A sharp 10% fall in the consumption of kerosene across the country from April to August this year, combined with a policy to cut per litre subsidies by 25 paise per fortnight from July 2016 to April 2017, is perhaps the most sensible subsidy-reduction strategies followed by the government. Indeed, if a news report in The Economic Times is to be believed, the government may be looking at an even sharper cut, of as much as 5% per quarter. If that is achieved, it will make it one of the sharpest reductions ever seen in subsidies—and in case this is used to whip up sentiment against the subsidy cuts, it has to be kept in mind more than half the subsidies do not even reach the target population; to that extent, the government can cut kerosene supplies without affecting those who get subsidies. And, to the extent the stolen kerosene is used to adulterate petrol and diesel, eliminating this will also mean a substantial reduction in the levels of pollution in the country.

Kerosene supplies, to give previous governments their due, have been cut quite sharply in the past as well, but this has been erratic and not part of a well thought out strategy. In FY11, kerosene supplies were cut from 9.3 million tonnes the previous year, representing a 4% cut; the very next year, supplies were reduced another 7.8% to 8.2 million tonnes. The year after, in FY13, the cuts were even more radical, around 8.8%, and this took kerosene supplies in that year to 7.5 million tonnes. Thereafter, however, the momentum seemed to have been lost, and while FY14 still saw a cut of 4.5% in volume terms, FY15 saw a mere 1.1%—there was a pickup to 3.7%, however, in FY17, signalling the BJP is finally getting together its subsidy-reduction strategy.

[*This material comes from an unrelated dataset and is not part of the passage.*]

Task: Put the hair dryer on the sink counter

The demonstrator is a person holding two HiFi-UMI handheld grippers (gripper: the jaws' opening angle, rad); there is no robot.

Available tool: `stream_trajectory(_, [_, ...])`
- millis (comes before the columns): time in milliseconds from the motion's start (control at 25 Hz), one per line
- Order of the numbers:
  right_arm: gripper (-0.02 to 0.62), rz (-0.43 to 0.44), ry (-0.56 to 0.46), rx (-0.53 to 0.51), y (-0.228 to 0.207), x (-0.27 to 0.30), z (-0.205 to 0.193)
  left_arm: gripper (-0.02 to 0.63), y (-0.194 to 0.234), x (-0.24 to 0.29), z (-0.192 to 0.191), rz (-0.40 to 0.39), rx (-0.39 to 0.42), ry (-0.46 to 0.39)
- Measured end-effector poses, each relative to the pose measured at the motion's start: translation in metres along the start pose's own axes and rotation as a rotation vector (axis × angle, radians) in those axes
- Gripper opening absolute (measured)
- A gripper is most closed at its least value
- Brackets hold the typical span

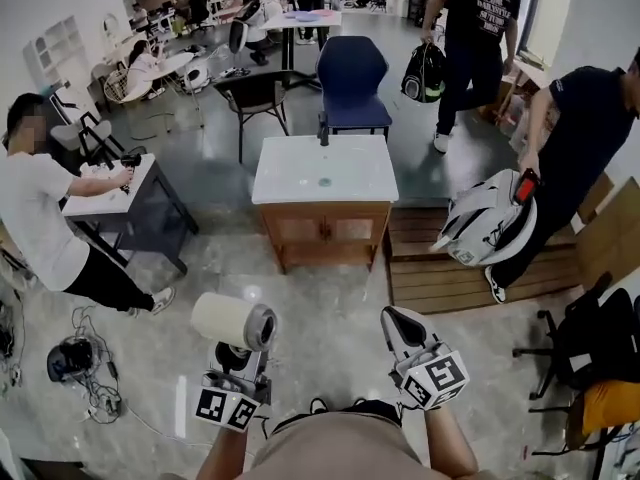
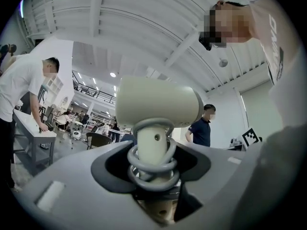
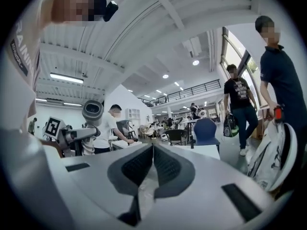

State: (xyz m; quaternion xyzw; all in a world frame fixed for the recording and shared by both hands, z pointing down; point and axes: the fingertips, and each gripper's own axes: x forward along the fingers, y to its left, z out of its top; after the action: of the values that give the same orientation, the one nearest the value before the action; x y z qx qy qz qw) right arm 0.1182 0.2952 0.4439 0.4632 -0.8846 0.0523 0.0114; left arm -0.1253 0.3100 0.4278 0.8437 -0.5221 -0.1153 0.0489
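A cream hair dryer (image 1: 232, 321) with a grey end sits in my left gripper (image 1: 238, 358), low in the head view and well short of the sink counter. In the left gripper view the jaws are clamped on the hair dryer's (image 2: 158, 104) handle, which has its grey cord (image 2: 152, 169) wound round it. The sink counter (image 1: 350, 173) has a white top with a black faucet (image 1: 323, 131) on a wooden cabinet, straight ahead. My right gripper (image 1: 394, 318) is shut with nothing in it; in its own view the right gripper's (image 3: 152, 153) pads meet, and the hair dryer (image 3: 92, 111) shows at left.
A blue chair (image 1: 352, 83) and a black chair (image 1: 255, 93) stand behind the counter. A person in white (image 1: 40, 218) leans over a grey table (image 1: 130, 203) at left. At right a person holds a white bag (image 1: 490, 218) over a wooden pallet (image 1: 450, 273). Cables (image 1: 80, 368) lie on the floor.
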Motion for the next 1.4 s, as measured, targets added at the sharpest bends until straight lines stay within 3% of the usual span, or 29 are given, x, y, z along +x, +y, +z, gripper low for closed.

The government’s success in LPG has been stupendous with over 4.5 crore people being moved off the list of subscribers through a process of linking the LPG database with Aadhaar numbers—this cut around 3 crore duplicate users from the list—and the prime minister’s well-publicised #GiveItUp campaign. But it cannot be denied that doing this is easier when there are just three government-owned public sector units that are distributing LPG across the country—when kerosene is distributed across state-government-run ration shops on the basis of lists provided by the states, the task is that much more complicated. This is where the government’s strategy of working with the state governments appears to be paying off. Petroleum minister Dharmendra Pradhan has explained to the states that, with 50% of PDS kerosene being used to adulterate petrol/diesel, they are losing out on Rs 3,500-4,000 crore of annual VAT revenues on these two fuels. As a result, it is the state governments that are pruning the list of beneficiaries that is allowing the centre to reduce its kerosene supplies. If, for the sake of argument, the government is able to reduce the supply of kerosene by 20%—based on the 5% per quarter target—based on this year’s likely subsidy, that will add to around Rs 2,000 crore of savings. Since cutting the subsidy by Rs 3 per litre (on average for the year) will also give a similar saving, the twin-pronged attack is well conceived.